* [Problem requirements]:
Each line below must be set down exactly as it stands.

* [Collected data]:
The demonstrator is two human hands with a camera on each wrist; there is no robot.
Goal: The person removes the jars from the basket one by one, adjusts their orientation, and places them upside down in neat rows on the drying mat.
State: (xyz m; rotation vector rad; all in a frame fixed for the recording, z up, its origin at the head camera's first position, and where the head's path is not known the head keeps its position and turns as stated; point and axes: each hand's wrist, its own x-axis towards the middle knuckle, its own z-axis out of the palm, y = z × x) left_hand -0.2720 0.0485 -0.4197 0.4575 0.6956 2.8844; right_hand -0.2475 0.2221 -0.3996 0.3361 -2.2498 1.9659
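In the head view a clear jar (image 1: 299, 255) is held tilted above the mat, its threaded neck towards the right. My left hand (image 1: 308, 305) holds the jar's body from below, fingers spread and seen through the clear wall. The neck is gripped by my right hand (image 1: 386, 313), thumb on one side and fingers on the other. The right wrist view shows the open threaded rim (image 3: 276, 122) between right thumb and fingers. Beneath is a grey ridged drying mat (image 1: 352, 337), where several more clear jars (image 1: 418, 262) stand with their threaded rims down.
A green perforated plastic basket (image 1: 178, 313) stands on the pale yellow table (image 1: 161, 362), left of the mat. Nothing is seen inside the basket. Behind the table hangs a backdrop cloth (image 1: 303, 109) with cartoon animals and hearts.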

* [Completed task]:
The demonstrator is two human hands with a camera on each wrist; there is no robot.
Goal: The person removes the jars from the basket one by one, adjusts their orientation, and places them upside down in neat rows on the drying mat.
State: (xyz m; rotation vector rad; all in a frame fixed for the recording, z up, its origin at the head camera's first position, and where the head's path is not known the head keeps its position and turns as stated; point and axes: each hand's wrist, its own x-axis towards the middle knuckle, its own z-axis out of the palm, y = z × x) left_hand -0.2720 0.0485 -0.4197 0.4575 0.6956 2.8844; right_hand -0.2475 0.2221 -0.3996 0.3361 -2.2498 1.9659
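In the head view a clear jar (image 1: 299, 255) is held tilted above the mat, its threaded neck towards the right. My left hand (image 1: 308, 305) holds the jar's body from below, fingers spread and seen through the clear wall. The neck is gripped by my right hand (image 1: 386, 313), thumb on one side and fingers on the other. The right wrist view shows the open threaded rim (image 3: 276, 122) between right thumb and fingers. Beneath is a grey ridged drying mat (image 1: 352, 337), where several more clear jars (image 1: 418, 262) stand with their threaded rims down.
A green perforated plastic basket (image 1: 178, 313) stands on the pale yellow table (image 1: 161, 362), left of the mat. Nothing is seen inside the basket. Behind the table hangs a backdrop cloth (image 1: 303, 109) with cartoon animals and hearts.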

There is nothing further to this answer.